Using the listing below, report each line holding the string "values".
───── Dataset section
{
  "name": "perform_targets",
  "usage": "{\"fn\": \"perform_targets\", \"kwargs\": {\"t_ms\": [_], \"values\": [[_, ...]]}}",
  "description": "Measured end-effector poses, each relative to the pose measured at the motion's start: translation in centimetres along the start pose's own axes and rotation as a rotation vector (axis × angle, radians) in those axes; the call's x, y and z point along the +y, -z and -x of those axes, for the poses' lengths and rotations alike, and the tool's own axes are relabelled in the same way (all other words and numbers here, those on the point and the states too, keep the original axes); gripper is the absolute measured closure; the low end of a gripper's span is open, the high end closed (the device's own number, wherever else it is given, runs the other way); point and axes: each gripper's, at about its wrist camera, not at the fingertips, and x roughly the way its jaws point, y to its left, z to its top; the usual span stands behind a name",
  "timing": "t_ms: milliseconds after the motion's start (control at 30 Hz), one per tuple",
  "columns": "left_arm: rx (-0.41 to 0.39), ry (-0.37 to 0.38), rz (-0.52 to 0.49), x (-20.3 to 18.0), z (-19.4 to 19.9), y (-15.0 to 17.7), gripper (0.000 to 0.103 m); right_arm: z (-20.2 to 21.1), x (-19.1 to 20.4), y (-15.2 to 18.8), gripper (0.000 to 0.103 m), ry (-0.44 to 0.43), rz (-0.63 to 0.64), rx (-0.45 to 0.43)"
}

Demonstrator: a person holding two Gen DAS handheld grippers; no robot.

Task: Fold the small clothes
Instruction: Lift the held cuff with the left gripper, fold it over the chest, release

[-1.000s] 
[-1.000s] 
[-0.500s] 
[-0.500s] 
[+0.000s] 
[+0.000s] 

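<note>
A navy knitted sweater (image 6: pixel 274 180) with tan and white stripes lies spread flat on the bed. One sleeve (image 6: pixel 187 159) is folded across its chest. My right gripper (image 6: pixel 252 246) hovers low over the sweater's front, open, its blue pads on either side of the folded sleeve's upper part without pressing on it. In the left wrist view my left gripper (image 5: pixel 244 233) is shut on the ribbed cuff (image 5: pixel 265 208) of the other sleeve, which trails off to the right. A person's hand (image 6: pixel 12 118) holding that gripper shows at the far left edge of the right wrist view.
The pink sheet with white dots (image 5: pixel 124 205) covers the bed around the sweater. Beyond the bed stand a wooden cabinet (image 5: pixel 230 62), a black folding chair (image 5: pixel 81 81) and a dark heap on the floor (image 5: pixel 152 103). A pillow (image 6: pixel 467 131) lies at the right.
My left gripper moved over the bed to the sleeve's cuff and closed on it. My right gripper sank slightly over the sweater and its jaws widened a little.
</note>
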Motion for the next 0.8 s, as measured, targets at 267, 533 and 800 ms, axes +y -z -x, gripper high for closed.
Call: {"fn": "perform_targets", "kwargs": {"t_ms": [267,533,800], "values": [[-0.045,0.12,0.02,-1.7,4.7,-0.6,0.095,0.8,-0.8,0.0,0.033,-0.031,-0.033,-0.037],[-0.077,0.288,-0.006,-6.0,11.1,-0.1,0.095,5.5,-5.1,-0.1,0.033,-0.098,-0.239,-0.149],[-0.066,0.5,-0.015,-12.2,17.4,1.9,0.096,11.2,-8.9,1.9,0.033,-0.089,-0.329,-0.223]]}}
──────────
» **Expected output**
  "usage": "{\"fn\": \"perform_targets\", \"kwargs\": {\"t_ms\": [_], \"values\": [[_, ...]]}}",
Call: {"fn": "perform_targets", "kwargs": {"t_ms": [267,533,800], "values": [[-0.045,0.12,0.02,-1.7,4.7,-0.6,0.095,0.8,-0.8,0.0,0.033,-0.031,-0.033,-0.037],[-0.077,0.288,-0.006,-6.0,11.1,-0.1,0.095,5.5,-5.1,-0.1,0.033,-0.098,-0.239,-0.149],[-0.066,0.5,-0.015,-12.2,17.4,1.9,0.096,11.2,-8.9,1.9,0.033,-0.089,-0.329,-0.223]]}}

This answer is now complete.